Correaltion-based selection
- removes hig corr features as tehy likely provide redundant info

In [None]:
def corr(data):
    numeric_data = data.select_dtypes(include=['float64', 'int64'])
    
    corr_matrix = pd.DataFrame(numeric_data).corr().abs()

    upper = corr_matrix.where(np.triu(np.ones(corr_matrix.shape), k=1).astype(bool))

    to_drop = [column for column in upper.columns if any(upper[column] > 0.8)]
    print(to_drop)
    data_selected = pd.DataFrame(data).drop(to_drop, axis=1)

    return data_selected

In [None]:
corr(scaled)

Statistical Tests
- Uses statistical tests to select features that have the strongest relationship with the output variable.

In [None]:
from sklearn.feature_selection import chi2
from sklearn.model_selection import train_test_split

def chi2test(data):
    x=data.iloc[:,:-1]
    y=data.iloc[:,-1]
    xtrain,xtest,ytrain,ytest=train_test_split(x,y,test_size=0.2,random_state=1)
    columns_selected= chi2(xtrain,ytrain)
    p_values=pd.Series(columns_selected[1])
    p_values.index=xtrain.columns
    return p_values.sort_index(ascending=False)

In [None]:
chi2test(data)

In [None]:
from sklearn.feature_selection import SelectKBest, f_classif
def anovatest(data):
    x=data.iloc[:,:-1]
    y=data.iloc[:,-1]
    xtrain,xtest,ytrain,ytest=train_test_split(x,y,test_size=0.2,random_state=1)
    selector = SelectKBest(f_classif, k=10)
    X_selected = selector.fit_transform(xtrain, ytrain)
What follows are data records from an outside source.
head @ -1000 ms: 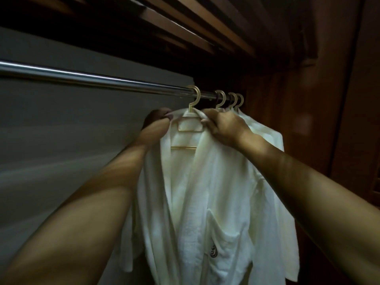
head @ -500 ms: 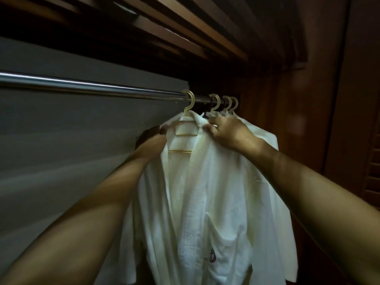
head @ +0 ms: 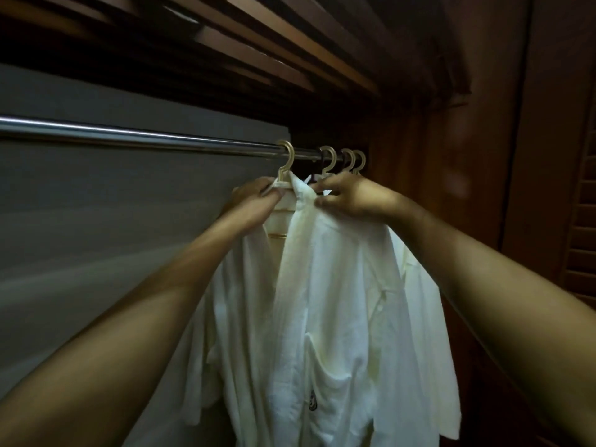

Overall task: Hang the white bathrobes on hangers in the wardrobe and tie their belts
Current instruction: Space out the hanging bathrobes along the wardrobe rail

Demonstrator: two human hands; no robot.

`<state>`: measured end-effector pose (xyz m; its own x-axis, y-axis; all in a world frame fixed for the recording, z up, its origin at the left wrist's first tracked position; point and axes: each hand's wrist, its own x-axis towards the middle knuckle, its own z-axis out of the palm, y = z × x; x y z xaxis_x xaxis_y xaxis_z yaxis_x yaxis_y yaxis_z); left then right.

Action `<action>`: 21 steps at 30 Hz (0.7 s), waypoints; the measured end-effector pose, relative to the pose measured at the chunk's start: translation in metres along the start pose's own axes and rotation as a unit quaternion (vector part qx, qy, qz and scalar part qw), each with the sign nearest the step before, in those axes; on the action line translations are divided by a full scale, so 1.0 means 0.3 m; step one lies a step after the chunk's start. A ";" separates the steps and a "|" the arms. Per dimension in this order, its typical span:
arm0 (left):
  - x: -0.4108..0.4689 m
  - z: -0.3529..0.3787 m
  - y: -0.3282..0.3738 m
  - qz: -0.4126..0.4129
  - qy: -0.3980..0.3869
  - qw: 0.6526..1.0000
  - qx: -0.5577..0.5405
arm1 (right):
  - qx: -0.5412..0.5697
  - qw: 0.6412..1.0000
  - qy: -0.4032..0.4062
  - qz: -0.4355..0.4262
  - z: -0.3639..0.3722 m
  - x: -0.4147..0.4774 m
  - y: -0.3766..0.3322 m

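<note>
A white bathrobe (head: 325,301) with a chest pocket and a dark emblem hangs from a pale gold hanger (head: 285,166) hooked over the steel rail (head: 135,138). My left hand (head: 254,198) pinches the robe's left collar just below the hook. My right hand (head: 348,195) grips the right collar at the neck. The two front edges overlap closely under my hands. No belt shows in the frame. More white robes (head: 422,285) hang behind it on three further gold hooks (head: 345,159) to the right.
The rail's left stretch carries nothing, with a grey back panel (head: 113,221) behind it. Dark wooden slats (head: 274,50) run overhead. A brown wooden side wall and a louvred door (head: 580,237) close in on the right.
Both hands have drawn closer together at the collar, pulling the robe's front edges over the hanger's bar, which showed more before. The view has tilted slightly upward.
</note>
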<state>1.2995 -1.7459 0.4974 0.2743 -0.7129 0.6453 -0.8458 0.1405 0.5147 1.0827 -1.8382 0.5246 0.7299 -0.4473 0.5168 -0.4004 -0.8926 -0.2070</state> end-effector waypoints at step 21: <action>0.048 0.181 0.211 -0.164 0.212 0.963 0.015 | 0.075 0.994 0.064 0.057 0.007 0.085 0.228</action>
<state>1.2252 -1.7846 0.5087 0.6861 -0.3697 0.6266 -0.6926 -0.0685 0.7180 1.0751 -1.9109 0.5219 0.6047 -0.5433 0.5824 -0.3822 -0.8395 -0.3863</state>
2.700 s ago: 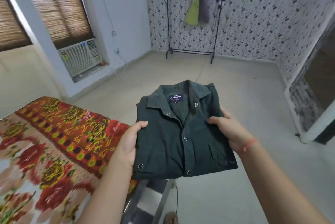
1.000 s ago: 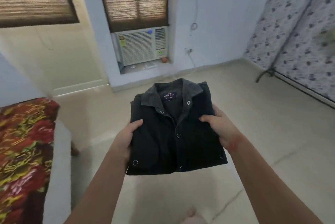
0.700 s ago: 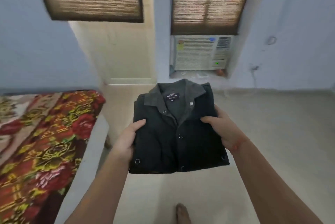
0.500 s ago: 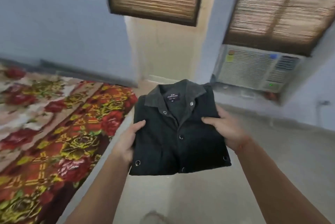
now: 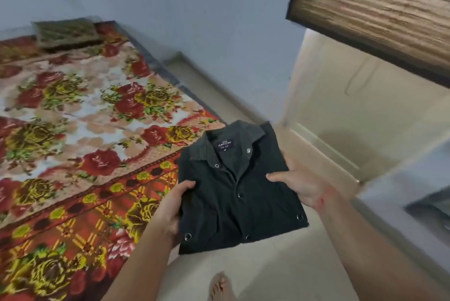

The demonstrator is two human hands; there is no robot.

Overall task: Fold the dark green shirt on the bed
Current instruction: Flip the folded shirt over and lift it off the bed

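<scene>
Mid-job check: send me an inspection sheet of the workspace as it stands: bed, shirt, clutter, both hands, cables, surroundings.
surface: bed at left, under a red and yellow floral spread; the shirt is not lying on it.
job's things: dark green shirt, folded, collar and label up, held in the air by the bed's edge.
clutter: olive cushion at the bed's far end.
grippers: left hand grips the shirt's left edge, thumb on top; right hand grips the right edge, thumb on top.
cables: nothing seen.
surroundings: blue-grey wall, bamboo blind upper right, pale floor, a bare foot below.
</scene>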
    f_scores = selector.scores_
    p_values = selector.pvalues_

    feature_scores = pd.DataFrame({
    	'Feature': xtrain.columns,
    	'F Score': f_scores,
    	'P Value': p_values
    })

    feature_scores = feature_scores.sort_values('F Score', ascending=False)
    print(feature_scores.head(10))

In [None]:
anovatest(data)

In [None]:
from sklearn.feature_selection import mutual_info_classif, SelectKBest
def mutualinfotest(data):
	x=data.iloc[:,:-1]
	y=data.iloc[:,-1]
	xtrain,xtest,ytrain,ytest=train_test_split(x,y,test_size=0.2,random_state=1)
	selector = SelectKBest(mutual_info_classif, k=10)
	X_selected = selector.fit_transform(xtrain, ytrain)

	f_scores = selector.scores_

	feature_scores = pd.DataFrame({
	    'Feature': xtrain.columns,
	    'F Score': f_scores,
	})

	feature_scores = feature_scores.sort_values('F Score', ascending=False)
	print(feature_scores.head(10))

In [None]:
mutualinfotest(data)

## Wrapper Method
- use a predictive model to score feature subsets
- train a new model on each feature subset and measure its performance to select the best features

Recursive Feature Elimination (RFE)
- Recursively removes the weakest feature(s) until the desired number of features is reached.

In [None]:
from sklearn.feature_selection import RFE
from sklearn.linear_model import LogisticRegression

def reftest(scalled_x,y):
    model = LogisticRegression(max_iter=1000)


    selector = RFE(estimator=model, n_features_to_select=10, step=1)
    X_selected = selector.fit_transform(scalled_x,y)

    selected_features = scalled_x.columns[selector.support_]
    print("Selected features:", selected_features.tolist())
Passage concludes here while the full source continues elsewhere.